### PROBLEM
In the entries that follow, find the line containing "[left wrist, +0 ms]" and the line containing "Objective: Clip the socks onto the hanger", then retype exactly the lines from the first through the second, pictures excluded.

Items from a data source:
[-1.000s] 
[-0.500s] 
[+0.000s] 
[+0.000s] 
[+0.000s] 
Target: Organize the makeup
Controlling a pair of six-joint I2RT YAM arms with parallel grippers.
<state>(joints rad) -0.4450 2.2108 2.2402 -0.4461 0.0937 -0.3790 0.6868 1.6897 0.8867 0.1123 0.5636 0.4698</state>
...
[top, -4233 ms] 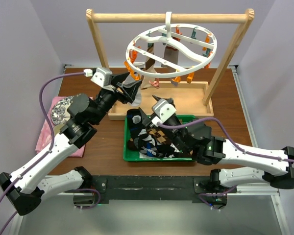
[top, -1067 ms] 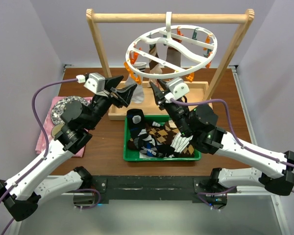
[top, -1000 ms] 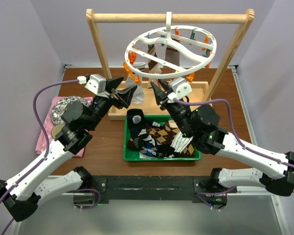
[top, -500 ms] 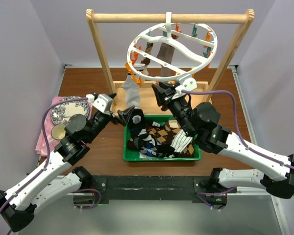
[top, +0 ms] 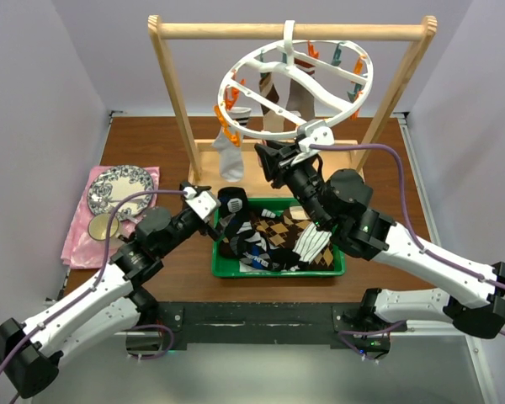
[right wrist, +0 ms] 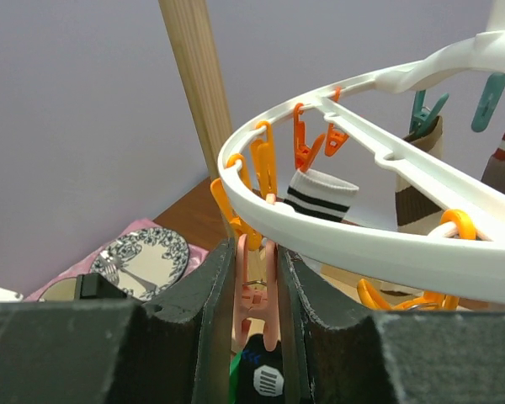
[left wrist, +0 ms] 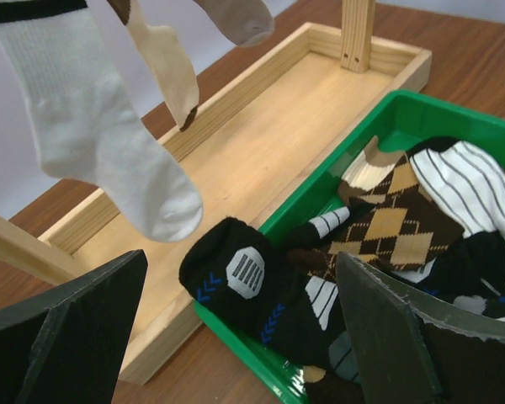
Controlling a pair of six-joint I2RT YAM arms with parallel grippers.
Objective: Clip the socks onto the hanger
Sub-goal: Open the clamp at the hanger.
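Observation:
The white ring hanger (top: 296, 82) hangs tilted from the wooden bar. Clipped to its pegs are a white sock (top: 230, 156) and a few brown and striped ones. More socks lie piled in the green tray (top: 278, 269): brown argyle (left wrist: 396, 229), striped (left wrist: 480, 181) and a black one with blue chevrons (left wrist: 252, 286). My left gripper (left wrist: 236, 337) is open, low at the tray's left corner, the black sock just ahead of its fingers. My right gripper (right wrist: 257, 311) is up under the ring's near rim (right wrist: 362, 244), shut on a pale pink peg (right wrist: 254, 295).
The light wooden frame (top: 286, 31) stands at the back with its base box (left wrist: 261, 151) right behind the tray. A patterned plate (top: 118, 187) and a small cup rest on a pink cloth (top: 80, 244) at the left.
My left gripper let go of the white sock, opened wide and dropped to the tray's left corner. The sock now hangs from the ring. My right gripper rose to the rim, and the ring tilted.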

### TASK RESULT
[left wrist, +0 ms] 
Controlling a pair of six-joint I2RT YAM arms with parallel grippers.
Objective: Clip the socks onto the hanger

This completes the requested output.